Prior to SVR all acquired stacks were assessed for motion, those with severe corruption were excluded from the SVR pipeline. The 3D volume was awarded a quality score using a 4-point scoring system, deducting a point for each of the following: B1 artefact, Blurring, Signal Loss, and/or Gross Artefact (Figure 3). The 2D stacks and the completed SVR volumes were then reported by a consultant neuroradiologist. 2D stacks for both methods are shown alongside the final SVR image. (Figure 4).
The number of T2 stacks repeated outside the normal protocol was calculated and a chi-squared test used to assess for significant differences in the number of repeats performed in each method.
A Wilcoxon Rank Sum test was used to compare SVR image quality scores for both approaches.

Results

There was no significant difference in GA between subject groups (p = 0.86).
One SVR failed in the Clinical Protocol, one failed in the Optimised Protocol.
The Clinical Protocol had 100 of 347 acquired stacks out-of-plane due to fetal motion.
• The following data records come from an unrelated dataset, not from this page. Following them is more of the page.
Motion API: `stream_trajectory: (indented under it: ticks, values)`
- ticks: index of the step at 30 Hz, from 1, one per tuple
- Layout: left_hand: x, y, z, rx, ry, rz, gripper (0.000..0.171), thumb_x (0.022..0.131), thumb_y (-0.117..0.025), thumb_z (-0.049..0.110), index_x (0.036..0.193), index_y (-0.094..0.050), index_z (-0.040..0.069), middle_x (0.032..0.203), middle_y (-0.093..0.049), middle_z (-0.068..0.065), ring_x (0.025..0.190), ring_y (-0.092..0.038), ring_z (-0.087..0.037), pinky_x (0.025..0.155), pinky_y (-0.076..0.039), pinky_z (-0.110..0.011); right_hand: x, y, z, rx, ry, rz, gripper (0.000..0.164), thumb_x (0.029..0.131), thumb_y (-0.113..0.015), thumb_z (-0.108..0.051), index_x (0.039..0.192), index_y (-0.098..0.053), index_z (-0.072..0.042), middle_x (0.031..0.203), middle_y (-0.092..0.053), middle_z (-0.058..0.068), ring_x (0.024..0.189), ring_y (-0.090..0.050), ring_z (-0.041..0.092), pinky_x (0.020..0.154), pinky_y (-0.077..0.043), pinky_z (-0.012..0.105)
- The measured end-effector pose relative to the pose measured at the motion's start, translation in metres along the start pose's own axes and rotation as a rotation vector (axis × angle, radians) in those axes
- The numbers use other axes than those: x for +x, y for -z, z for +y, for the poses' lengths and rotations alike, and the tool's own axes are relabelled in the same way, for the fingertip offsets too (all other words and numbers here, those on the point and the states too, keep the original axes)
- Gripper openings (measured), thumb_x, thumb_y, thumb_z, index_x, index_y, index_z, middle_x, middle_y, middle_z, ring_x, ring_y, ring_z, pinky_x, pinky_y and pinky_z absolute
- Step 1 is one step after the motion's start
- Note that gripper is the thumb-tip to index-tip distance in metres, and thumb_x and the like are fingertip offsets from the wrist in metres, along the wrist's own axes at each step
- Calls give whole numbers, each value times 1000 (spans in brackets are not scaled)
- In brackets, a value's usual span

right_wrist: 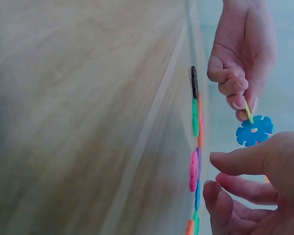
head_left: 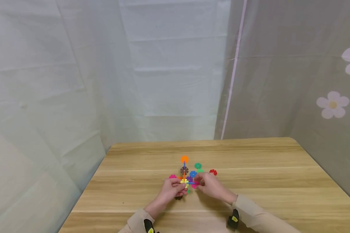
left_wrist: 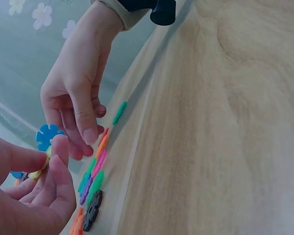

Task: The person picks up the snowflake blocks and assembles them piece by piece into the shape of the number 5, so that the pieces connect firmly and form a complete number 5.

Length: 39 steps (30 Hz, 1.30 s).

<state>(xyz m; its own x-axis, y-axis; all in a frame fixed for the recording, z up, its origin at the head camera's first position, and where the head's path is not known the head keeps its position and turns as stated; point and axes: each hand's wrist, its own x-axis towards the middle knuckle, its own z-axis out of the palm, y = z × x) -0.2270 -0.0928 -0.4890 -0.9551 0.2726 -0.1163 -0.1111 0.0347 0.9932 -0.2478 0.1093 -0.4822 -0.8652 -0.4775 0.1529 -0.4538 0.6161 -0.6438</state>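
The linked discs are yellow, blue, orange and brown; the tabletop is tan with streaky grain; the grey curtain carries white, yellow-centred flowers.

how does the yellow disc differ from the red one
The yellow disc is pinched in the left hand; the red disc lies on the table. The yellow disc is joined to a blue disc; the red disc lies apart. Both have notched edges.
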Motion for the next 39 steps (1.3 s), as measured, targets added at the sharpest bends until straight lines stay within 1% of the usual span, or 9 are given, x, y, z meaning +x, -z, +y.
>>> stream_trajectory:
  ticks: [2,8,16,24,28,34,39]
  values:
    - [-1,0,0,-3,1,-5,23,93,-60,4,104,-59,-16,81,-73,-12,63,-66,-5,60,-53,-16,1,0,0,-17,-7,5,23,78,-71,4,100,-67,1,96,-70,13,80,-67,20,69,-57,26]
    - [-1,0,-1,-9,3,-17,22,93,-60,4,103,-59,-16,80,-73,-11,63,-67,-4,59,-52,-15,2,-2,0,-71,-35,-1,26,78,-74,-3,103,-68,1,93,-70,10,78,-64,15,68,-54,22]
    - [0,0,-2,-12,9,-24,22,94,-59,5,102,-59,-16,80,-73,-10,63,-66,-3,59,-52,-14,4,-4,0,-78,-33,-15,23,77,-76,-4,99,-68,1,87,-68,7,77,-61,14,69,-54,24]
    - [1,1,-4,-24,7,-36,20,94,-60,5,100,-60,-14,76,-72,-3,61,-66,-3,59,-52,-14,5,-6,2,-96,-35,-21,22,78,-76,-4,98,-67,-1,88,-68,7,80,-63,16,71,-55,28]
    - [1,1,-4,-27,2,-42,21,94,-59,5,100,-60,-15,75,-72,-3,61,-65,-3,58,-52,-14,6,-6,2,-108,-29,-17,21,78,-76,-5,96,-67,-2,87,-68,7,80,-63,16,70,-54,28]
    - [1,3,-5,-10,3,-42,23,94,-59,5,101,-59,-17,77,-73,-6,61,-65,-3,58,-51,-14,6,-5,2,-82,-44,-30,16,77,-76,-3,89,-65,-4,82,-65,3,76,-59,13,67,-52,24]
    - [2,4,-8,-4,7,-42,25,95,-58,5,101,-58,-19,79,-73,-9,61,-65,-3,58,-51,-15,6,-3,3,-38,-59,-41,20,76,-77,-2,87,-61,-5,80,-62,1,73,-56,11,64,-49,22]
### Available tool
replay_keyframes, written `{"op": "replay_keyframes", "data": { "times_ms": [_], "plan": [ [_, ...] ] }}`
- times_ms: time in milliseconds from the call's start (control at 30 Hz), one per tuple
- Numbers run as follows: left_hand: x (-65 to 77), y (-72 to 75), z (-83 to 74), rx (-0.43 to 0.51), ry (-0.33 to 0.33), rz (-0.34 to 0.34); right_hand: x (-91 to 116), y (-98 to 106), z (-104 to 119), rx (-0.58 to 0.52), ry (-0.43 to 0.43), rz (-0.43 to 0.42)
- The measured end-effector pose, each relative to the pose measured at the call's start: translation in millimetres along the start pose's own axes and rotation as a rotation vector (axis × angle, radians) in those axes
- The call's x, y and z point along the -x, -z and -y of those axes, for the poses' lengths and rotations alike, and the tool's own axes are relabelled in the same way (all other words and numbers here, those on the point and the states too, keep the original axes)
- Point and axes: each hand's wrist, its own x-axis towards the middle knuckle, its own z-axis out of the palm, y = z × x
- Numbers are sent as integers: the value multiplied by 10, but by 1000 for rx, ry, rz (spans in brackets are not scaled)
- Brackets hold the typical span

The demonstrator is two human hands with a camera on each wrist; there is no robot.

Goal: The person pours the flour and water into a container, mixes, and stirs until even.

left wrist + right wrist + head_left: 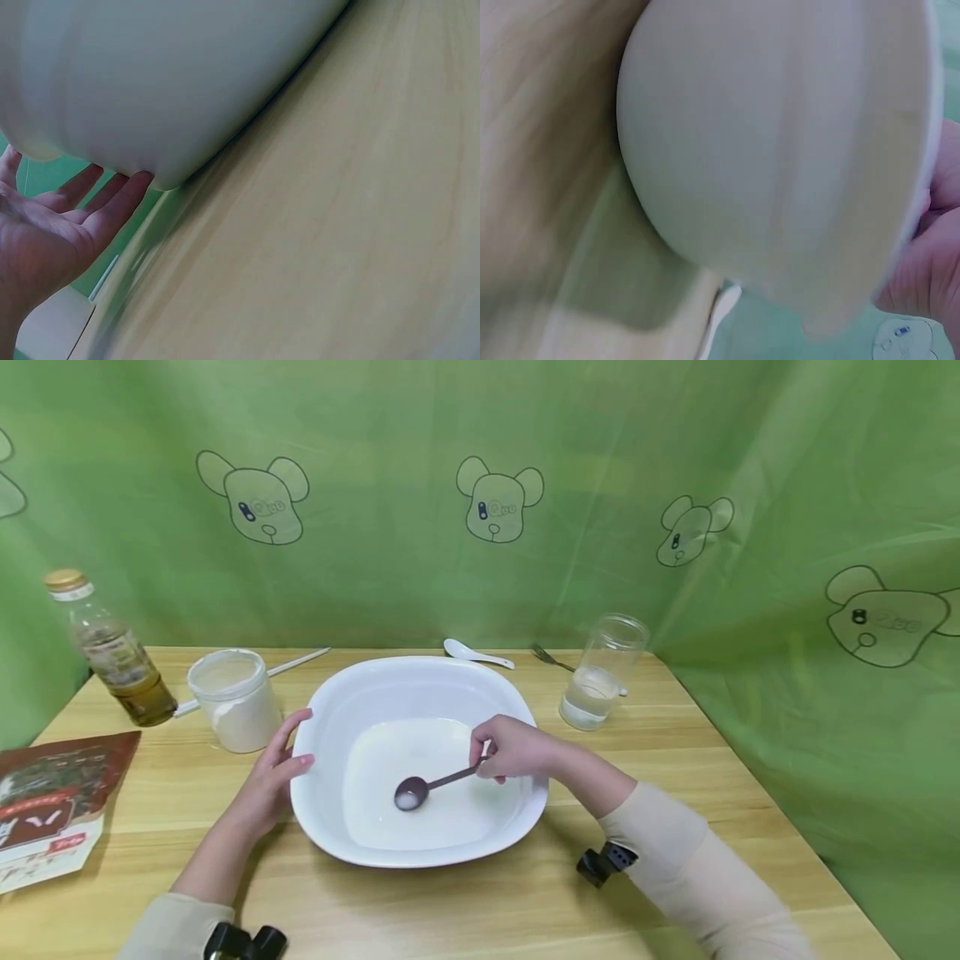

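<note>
A large white basin stands on the wooden table, with a whitish layer over its bottom. My left hand grips its left rim, thumb over the edge; in the left wrist view the other fingertips touch the outer wall from below. Between thumb and fingers, my right hand pinches the handle of a dark brown spoon at the right inside of the basin. The spoon's bowl points left, low over the whitish layer, with something white in it. In the right wrist view the basin wall hides the spoon.
Left of the basin are a jar of white powder, a tilted-looking bottle of amber liquid, a white stick and a printed pouch. Behind lies a white spoon; at right, a fork and a glass jar of clear liquid.
</note>
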Motion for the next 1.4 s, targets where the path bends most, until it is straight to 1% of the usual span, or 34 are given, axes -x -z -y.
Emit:
{"op": "replay_keyframes", "data": {
  "times_ms": [100, 167, 233, 333, 467, 533, 600, 700, 800, 900, 1033, 1133, 1200, 1300, 1400],
  "plan": [
    [-2, 5, 7, 5, -7, 6, 78, 83, -32, 51, -30, -36],
    [-3, 8, 11, 6, -6, 8, 105, 137, -59, 88, -54, -74],
    [-2, 11, 14, 6, -7, 7, 109, 186, -84, 137, -68, -119],
    [-5, 13, 19, 8, -12, 8, 78, 236, -114, 180, -75, -180],
    [-10, 12, 24, 16, -16, 18, -21, 232, -136, 170, -78, -228],
    [-8, 14, 23, 18, -14, 19, -85, 199, -134, 153, -70, -234],
    [-6, 10, 21, 16, -11, 15, -142, 153, -136, 133, -42, -229],
    [-4, 7, 16, 9, -5, 11, -205, 73, -107, 79, -9, -204],
    [-3, 5, 13, 8, -1, 6, -234, -21, -57, 8, 8, -151],
    [-2, 6, 14, 5, 2, 1, -240, -121, -1, -71, 15, -77],
    [4, 18, 20, -3, -4, 2, -208, -235, 75, -111, 51, 37],
    [4, 23, 25, -2, -9, 4, -146, -263, 105, -99, 80, 111],
    [0, 23, 27, 1, -10, 6, -84, -235, 108, -73, 95, 142],
    [-7, 19, 26, 8, -10, 11, 35, -126, 80, -21, 102, 158],
    [-9, 17, 21, 12, -6, 13, 158, 26, 19, 33, 103, 137]
  ]
}}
Out of 43 clinical datasets 22 had repeated acquisitions. Out of 74 optimized datasets 10 had repeated acquisitions.
There was no significant difference in quality score (z = -0.48, p = .631).
Significantly less T2 stacks were repeated using the Optimized Protocol compared to the Clinical Protocol. Pearson Chi-Squared test = 4, df=28.177, p<0.01. (figure 5).

Conclusion

The clinical method of acquisition remains the mainstay for radiological reporting, but fails to deliver in-plane images without potentially extending acquisition time for repeat acquisitions. In addition, slice angulation is dependent on fetal pose, leading to possible aliasing. Our optimized method was able to produce radiographic images of comparable quality, significantly reduce the number of repeats, and reduced acquisition time.

Acknowledgements

This work was supported by the NIH Human Placenta Project grant 1U01HD087202-01 (Placenta Imaging Project (PIP), the Wellcome EPSRC Centre for Medical Engineering at Kings College London (WT 203148/Z/16/Z) and by the National Institute for Health Research (NIHR) Biomedical Research Centre based at Guy’s and St Thomas’ NHS Foundation Trust and King’s College London. The views expressed are those of the authors and not necessarily those of the NHS, the NIHR or the Department of Health.